#### Instructions to follow
From the listing, collect all lines containing the word "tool".

#### Dataset content
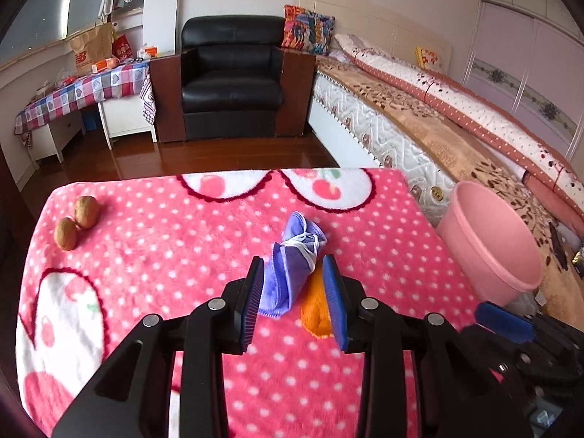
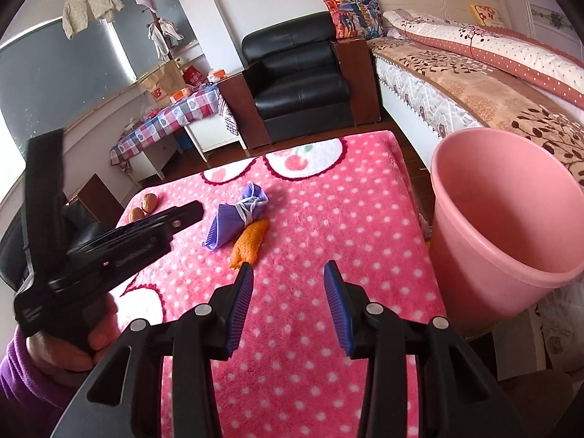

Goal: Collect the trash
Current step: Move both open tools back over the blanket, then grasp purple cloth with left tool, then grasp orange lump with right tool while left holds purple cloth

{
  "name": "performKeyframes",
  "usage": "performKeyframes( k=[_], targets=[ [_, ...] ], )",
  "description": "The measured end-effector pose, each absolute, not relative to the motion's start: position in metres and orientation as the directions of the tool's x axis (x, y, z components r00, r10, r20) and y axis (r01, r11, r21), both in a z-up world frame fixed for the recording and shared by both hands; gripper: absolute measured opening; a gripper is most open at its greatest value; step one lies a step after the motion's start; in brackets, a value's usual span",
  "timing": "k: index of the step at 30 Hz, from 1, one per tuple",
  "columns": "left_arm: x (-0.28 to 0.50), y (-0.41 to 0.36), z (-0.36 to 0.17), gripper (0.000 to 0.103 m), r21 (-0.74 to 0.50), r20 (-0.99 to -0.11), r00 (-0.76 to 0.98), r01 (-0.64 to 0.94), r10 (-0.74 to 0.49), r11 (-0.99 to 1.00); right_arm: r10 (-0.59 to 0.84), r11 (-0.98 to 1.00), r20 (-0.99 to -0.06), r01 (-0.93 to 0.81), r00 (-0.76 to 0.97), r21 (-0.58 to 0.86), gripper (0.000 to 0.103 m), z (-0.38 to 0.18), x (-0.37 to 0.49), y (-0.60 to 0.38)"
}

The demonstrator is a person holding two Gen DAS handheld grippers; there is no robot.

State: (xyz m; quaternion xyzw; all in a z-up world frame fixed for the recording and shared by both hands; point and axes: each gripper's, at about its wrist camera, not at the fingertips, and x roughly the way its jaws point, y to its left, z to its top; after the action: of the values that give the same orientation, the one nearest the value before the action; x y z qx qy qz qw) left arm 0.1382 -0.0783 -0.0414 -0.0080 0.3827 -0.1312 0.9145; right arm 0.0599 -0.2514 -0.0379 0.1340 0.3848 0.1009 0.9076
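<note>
My left fingers stand wide, empty, over the purple mask and orange peel on the pink desk. My right fingers gape, holding nothing; pink bin just right.

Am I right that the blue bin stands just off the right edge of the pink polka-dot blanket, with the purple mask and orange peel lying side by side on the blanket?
Not quite: the bin is pink, not blue, as the right wrist view shows. It does stand off the right edge of the blanket, with the purple mask and orange peel lying side by side on it.
</note>
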Motion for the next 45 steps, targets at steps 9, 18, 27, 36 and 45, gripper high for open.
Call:
performKeyframes(
  k=[9,18,27,36,45],
  targets=[
    [0.160,-0.063,-0.065,0.008,-0.175,-0.731,0.629,0.201,-0.264,0.964,0.292,0.948,-0.698,-0.099,0.654,0.303,0.040,-0.043,0.075,-0.227],
    [0.122,0.004,-0.032,0.008,-0.250,-0.678,0.687,0.117,-0.260,0.961,0.307,0.946,-0.731,-0.113,0.609,0.303,0.040,-0.056,0.114,-0.190],
    [0.094,0.033,-0.013,0.008,-0.254,-0.641,0.728,0.099,-0.244,0.962,0.238,0.969,-0.797,-0.079,0.555,0.234,0.036,-0.086,0.148,-0.165],
    [0.078,0.039,-0.003,0.008,-0.269,-0.620,0.744,0.096,-0.248,0.959,0.285,0.956,-0.760,-0.110,0.584,0.274,0.011,-0.069,0.131,-0.166],
    [0.065,0.016,0.010,0.008,-0.254,-0.599,0.758,0.126,-0.258,0.959,0.315,0.947,-0.682,-0.167,0.660,0.275,0.010,-0.017,0.076,-0.188]
  ],
)
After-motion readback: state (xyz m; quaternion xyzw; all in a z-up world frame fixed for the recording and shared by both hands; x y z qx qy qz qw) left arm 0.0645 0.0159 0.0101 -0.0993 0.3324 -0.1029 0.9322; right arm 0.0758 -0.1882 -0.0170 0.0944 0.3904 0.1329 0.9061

#### Answer for this exercise
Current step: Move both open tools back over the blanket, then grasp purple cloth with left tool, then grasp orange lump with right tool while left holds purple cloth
  "description": "The measured end-effector pose, each absolute, not relative to the motion's start: position in metres and orientation as the directions of the tool's x axis (x, y, z components r00, r10, r20) and y axis (r01, r11, r21), both in a z-up world frame fixed for the recording and shared by both hands; gripper: absolute measured opening; a gripper is most open at its greatest value; step one lies a step after the motion's start; in brackets, a value's usual span",

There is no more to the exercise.